Known constraints from the PoC:
Each mount currently expects a directory-shaped Bazel output (e.g. via a helper like
files_to_dir).Per-bundle
ubproject.tomlgeneration is workspace-only (bazel run), while sandboxedbazel buildskips those workspace writes by design.Nested mounts are not supported.
Effort 💛: Similar order of magnitude as Option B prototype work.
Flexibility 😡: Fails strict cross-repository :docs_combo requirement in current form.
Also, using this immature external dependency is risky.
Speed 💛: Comparable iterative speed; initial setup and mount resolution add some overhead.
UX 😡: Not acceptable while strict cross-repository composition behavior remains unclear/unmet.
Evaluation#
In order of importance, most important first.
Goals |
Option N |
Option B |
Option D |
Option M |
|---|---|---|---|---|
Flexibility |
😡 |
💚 |
😡 |
😡 |
Effort |
💚 |
💛 |
😡 |
💛 |
Speed |
💚 |
💛 |
💚 |
💛 |
UX |
💚 |
😡 |
😡 |
😡 |
Decision: Option B because Option N loses wrt flexibility.
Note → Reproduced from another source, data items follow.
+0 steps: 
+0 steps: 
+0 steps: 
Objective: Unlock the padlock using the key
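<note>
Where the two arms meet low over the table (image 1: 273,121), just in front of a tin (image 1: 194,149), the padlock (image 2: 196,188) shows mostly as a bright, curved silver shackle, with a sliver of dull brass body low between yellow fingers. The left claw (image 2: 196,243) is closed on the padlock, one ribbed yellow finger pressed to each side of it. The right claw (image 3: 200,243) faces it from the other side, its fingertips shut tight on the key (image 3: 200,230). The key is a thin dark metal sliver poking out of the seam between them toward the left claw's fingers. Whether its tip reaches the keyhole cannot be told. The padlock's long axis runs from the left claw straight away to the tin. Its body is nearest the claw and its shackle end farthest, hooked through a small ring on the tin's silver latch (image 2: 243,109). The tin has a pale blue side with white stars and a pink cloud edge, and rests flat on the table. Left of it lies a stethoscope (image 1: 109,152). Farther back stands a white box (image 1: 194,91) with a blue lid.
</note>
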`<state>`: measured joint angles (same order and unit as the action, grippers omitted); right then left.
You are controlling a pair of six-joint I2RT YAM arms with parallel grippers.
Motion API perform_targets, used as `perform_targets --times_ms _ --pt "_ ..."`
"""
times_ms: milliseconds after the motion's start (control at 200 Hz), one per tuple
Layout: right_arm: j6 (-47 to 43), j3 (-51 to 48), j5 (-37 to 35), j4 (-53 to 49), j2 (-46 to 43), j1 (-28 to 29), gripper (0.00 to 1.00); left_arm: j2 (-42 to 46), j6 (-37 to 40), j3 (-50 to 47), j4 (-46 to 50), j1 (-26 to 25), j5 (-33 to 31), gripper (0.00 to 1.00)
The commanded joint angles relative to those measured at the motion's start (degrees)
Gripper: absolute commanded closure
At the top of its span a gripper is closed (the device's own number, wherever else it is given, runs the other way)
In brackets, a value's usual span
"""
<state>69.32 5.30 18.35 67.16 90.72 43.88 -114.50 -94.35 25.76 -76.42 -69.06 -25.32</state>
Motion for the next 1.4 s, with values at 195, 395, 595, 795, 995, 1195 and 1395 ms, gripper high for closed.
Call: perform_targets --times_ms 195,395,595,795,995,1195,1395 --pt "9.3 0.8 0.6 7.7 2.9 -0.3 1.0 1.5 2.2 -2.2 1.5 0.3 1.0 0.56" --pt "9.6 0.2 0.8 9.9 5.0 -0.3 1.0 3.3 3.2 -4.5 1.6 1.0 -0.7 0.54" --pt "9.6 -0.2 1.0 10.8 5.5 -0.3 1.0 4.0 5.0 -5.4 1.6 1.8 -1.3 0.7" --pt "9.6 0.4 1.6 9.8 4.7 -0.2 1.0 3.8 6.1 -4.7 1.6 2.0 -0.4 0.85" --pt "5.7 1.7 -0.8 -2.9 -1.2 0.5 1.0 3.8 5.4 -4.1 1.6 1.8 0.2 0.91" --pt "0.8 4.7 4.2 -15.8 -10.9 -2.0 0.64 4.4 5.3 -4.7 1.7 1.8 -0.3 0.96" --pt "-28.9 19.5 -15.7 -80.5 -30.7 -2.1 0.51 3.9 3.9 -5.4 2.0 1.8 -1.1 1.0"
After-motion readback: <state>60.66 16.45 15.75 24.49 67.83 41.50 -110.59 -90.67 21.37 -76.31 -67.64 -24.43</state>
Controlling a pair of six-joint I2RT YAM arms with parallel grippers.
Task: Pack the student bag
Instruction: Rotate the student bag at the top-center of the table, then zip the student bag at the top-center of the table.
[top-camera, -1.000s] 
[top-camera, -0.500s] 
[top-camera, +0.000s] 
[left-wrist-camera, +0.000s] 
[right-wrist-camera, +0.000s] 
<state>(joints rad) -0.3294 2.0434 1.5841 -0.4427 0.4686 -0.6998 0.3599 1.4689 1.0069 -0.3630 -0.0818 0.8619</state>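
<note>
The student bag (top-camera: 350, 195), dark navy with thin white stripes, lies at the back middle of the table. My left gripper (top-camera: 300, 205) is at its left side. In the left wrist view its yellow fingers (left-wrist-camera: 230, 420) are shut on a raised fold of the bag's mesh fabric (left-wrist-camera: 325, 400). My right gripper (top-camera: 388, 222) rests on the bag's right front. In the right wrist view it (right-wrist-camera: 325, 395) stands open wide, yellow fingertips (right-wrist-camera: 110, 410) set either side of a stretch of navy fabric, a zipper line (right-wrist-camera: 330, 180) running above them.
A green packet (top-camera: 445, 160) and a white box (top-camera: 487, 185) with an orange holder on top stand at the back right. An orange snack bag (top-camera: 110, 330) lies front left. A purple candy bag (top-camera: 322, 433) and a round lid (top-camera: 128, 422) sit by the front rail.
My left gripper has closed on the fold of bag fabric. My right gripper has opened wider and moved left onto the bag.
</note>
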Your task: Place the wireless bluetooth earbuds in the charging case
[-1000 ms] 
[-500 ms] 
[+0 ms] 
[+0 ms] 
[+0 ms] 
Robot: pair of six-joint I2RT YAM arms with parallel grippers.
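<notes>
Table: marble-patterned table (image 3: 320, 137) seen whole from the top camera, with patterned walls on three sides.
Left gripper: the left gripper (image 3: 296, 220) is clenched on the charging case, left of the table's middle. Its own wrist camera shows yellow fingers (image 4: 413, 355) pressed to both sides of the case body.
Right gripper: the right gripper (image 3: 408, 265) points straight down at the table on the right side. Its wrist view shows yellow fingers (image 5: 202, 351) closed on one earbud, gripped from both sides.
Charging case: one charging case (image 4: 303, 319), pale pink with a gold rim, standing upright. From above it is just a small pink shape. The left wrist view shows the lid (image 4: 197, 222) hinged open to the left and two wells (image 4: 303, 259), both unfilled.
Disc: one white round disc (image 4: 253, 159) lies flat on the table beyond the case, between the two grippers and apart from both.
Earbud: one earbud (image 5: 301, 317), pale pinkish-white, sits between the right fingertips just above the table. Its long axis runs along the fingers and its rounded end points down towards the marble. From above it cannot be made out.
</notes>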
Option D has no advantage over B.
Appendix: any_folder experiment#
For a brief moment, we had an any_folder extension but removed it before the docs-as-code release.
It breaks when using such documentation in :docs_combo:
It relied on configuration in conf.py but with :docs_combo
the modules’ conf.py is ignored and only the root conf.py is used.
More information can be found in PR #450.